Here are some interesting tidbits of information from the April production numbers by the North Dakota Department of Minerals:
• McKenzie County has 3,727 wells in production (roughly 27 percent of the state’s wells).
• The county has 4,280 wells that are capable of producing oil and natural gas (27 percent of the state’s total).
• In April, McKenzie County produced 40 percent of the state’s oil production with a preliminary estimate of 12,763,840 barrels. The second highest oil-producing county was Mountrail with 5,991,704 barrels.
• In April, McKenzie County produced 52 percent of the state’s natural gas with a preliminary estimate of 28,882,772 mcf. Williams County came in a distant second with 9,291,898 mcf.
• And since oil was first discovered in North Dakota, McKenzie County became the first county in the state, and one of the few counties in the nation, to produce one billion barrels of oil.
McKENZIE COUNTY FAIR BRINGS
YET ANOTHER BUSY WEEKEND!
Whoever said that there is never anything fun to do with the entire family in McKenzie County obviously didn’t take in all of the events of Watford City’s Homefest or Arnegard’s 4th of July festivities the past two weeks. Both of these popular events were packed with opportunities for the whole family to enjoy some of what McKenzie County does so well when it comes to community celebrations.

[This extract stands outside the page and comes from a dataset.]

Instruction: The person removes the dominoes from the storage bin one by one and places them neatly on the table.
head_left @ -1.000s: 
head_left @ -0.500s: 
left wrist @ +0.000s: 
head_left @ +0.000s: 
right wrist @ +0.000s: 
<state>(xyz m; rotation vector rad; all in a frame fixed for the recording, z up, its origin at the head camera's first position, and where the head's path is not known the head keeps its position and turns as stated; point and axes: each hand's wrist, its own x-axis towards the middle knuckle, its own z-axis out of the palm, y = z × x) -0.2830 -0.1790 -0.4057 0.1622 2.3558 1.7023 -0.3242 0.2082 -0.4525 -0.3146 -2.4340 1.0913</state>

And this week, the arrival of the McKenzie County Fair in Watford City caps off what has been a very busy start of our summer season.
You can just call it another fun-filled week in McKenzie County! Because that is what it is going to be with the fair providing three full days of family fun with tons of free shows, youth activities, a carnival, a youth rodeo, a draft horse competition, as well as the excitement of a Demolition Derby and a NDRA Rodeo.
So, if you are looking for another great family outing, don’t miss the fun and entertainment at this year’s McKenzie County Fair.